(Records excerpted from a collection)
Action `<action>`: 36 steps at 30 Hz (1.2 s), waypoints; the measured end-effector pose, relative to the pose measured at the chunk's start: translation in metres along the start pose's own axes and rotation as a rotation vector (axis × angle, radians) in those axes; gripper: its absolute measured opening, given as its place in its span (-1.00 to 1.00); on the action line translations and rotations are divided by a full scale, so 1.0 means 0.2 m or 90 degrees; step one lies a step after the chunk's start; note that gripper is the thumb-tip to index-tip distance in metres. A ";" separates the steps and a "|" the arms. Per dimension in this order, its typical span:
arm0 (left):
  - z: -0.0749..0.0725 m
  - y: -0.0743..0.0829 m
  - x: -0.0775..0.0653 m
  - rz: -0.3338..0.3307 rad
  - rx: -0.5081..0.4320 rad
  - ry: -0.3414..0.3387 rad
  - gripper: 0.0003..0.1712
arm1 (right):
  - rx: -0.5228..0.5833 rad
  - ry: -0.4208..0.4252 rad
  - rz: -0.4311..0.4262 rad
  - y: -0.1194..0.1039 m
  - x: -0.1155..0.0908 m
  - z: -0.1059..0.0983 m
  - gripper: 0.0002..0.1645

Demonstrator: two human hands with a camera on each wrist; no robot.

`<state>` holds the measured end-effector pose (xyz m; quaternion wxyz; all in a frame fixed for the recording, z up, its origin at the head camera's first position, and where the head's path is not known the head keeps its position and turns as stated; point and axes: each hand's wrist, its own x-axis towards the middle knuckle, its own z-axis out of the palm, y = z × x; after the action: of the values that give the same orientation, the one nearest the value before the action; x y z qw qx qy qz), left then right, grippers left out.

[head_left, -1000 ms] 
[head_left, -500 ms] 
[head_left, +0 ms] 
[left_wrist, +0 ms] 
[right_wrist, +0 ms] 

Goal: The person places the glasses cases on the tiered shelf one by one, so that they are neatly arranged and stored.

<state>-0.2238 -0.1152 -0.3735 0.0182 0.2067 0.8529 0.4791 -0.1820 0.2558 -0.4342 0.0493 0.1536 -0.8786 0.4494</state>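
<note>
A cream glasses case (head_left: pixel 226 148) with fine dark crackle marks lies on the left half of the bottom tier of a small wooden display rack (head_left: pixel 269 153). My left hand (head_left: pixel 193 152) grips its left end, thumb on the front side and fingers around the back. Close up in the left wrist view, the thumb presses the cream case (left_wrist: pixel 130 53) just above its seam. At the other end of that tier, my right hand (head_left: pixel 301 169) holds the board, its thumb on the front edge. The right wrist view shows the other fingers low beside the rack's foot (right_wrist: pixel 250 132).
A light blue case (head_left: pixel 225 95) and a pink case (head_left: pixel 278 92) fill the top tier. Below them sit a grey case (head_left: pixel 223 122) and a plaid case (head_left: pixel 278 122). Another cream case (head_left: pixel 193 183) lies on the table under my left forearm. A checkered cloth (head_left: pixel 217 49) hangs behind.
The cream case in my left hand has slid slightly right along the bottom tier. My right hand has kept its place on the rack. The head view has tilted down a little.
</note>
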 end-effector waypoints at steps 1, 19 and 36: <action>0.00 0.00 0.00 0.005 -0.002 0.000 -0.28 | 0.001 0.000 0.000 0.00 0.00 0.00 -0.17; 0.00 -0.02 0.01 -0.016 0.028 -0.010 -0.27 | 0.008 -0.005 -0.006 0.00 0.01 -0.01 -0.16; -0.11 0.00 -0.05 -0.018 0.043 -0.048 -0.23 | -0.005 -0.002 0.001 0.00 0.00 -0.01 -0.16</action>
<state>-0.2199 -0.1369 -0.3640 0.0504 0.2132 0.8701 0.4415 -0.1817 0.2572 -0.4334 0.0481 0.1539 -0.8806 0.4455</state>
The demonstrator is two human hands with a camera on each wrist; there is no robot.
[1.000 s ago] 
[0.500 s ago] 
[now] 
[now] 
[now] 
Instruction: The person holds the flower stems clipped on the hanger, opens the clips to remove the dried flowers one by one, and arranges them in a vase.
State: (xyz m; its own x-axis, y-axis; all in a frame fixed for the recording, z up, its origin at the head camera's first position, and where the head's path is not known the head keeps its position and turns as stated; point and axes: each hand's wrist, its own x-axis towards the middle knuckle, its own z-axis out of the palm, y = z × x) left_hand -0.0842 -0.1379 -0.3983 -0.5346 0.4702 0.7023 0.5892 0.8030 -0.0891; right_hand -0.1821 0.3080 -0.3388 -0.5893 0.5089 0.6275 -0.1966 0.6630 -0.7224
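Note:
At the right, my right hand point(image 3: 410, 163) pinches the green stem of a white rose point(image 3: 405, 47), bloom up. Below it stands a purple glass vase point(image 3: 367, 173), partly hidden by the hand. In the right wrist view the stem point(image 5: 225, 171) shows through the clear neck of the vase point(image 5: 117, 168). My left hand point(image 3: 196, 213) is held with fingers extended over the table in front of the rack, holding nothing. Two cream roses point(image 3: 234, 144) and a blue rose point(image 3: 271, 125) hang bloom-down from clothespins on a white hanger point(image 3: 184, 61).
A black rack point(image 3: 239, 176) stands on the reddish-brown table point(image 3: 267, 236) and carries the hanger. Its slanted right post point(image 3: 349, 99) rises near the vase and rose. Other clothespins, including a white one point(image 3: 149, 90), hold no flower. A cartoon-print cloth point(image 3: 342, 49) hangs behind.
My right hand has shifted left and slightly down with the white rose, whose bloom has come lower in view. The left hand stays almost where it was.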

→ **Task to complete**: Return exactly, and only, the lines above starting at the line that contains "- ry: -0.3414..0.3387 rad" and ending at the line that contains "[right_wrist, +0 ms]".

→ **Solved problem**:
  - ry: -0.3414..0.3387 rad
  - gripper: 0.0003..0.1712
arm1 (right):
  - rx: -0.5228..0.5833 rad
  - ry: -0.4208..0.4252 rad
  - rz: -0.4311..0.4262 rad
  - y: -0.1194..0.1039 m
  - x: -0.1155..0.0908 m
  - z: -0.1059..0.0983 m
  - gripper: 0.0002..0.1645

Demonstrator: two human hands with a camera on each wrist; no robot.

`<state>` holds the measured end-effector pose (xyz m; quaternion wxyz; all in a frame fixed for the recording, z up, its origin at the head camera's first position, and where the head's path is not known the head keeps its position and turns as stated; point and axes: each hand's wrist, its own x-axis towards the middle knuckle, its own z-axis out of the palm, y = z × x; after the action: of the values that give the same orientation, the one nearest the value before the action; x y z qw qx qy qz), left then right, grippers left out.

[head_left, -1000 ms] 
[head_left, -500 ms] 
[head_left, +0 ms] 
[left_wrist, +0 ms] 
[right_wrist, +0 ms] 

The exercise is finished.